Repeat the lines below exactly as written, please, from the line with "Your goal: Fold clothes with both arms" to the line with "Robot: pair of", both lines included, and no others.
----
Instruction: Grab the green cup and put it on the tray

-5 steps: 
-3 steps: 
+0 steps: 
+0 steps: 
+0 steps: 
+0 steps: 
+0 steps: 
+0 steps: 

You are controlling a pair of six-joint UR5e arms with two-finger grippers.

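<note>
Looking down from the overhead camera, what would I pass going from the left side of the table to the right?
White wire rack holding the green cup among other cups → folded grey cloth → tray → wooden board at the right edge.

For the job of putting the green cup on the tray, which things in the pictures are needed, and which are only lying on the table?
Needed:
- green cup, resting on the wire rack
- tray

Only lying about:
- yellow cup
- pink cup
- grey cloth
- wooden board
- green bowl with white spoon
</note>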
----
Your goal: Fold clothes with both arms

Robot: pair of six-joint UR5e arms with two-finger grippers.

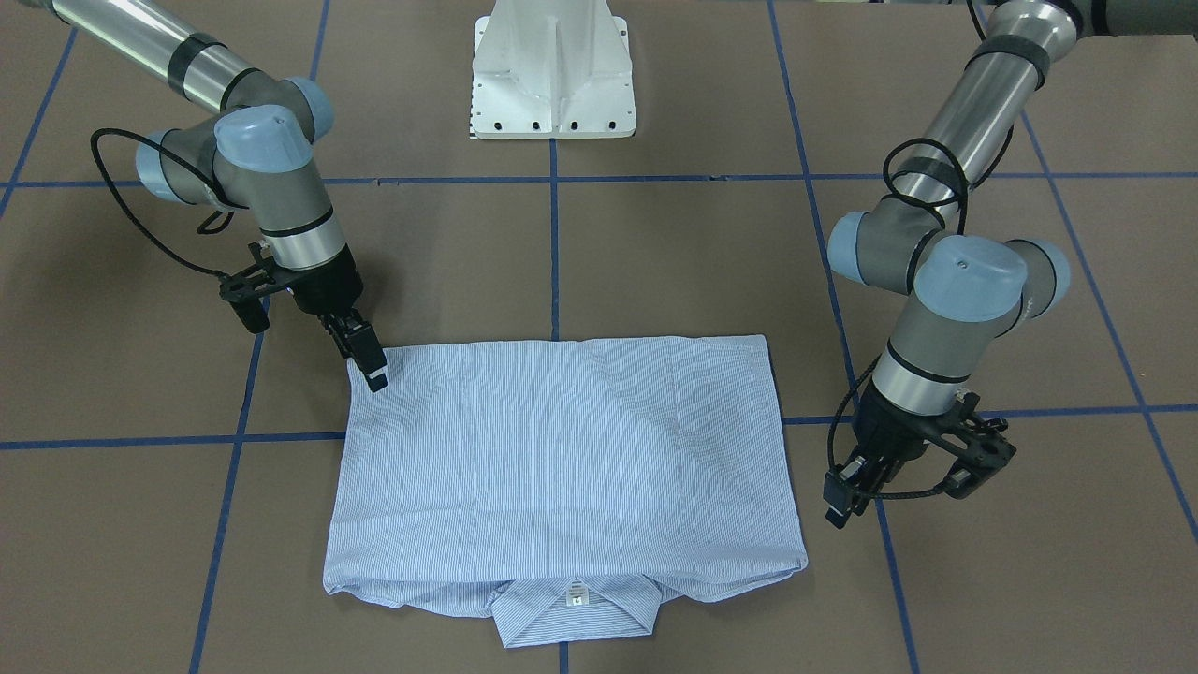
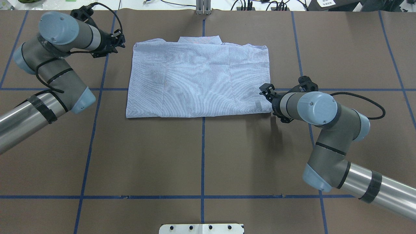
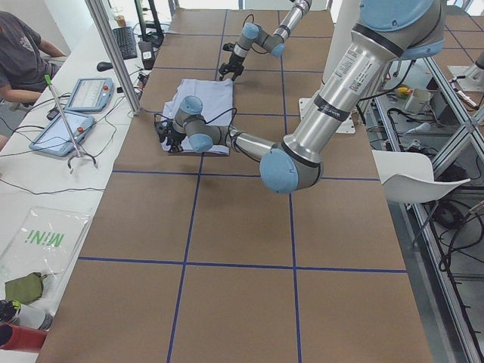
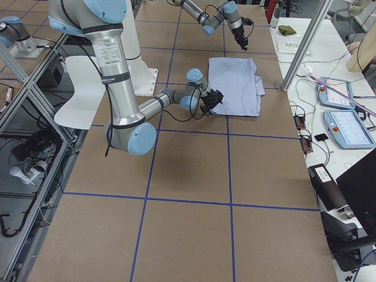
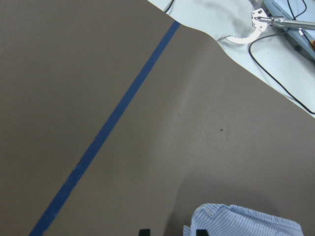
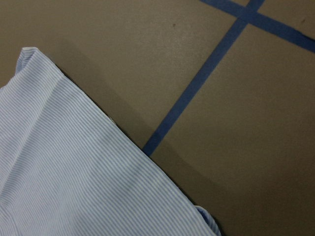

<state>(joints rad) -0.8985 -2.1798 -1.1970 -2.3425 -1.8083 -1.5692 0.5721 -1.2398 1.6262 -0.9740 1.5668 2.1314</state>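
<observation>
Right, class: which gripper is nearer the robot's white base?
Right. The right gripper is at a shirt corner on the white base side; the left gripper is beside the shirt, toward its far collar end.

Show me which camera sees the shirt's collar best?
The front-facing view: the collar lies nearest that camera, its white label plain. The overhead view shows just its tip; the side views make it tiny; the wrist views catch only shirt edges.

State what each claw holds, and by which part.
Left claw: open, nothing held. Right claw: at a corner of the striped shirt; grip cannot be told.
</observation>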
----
— Solution to this problem —
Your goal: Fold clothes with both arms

Robot: pair of six-joint UR5e arms with two-finger grippers.

The response to this exercise is done.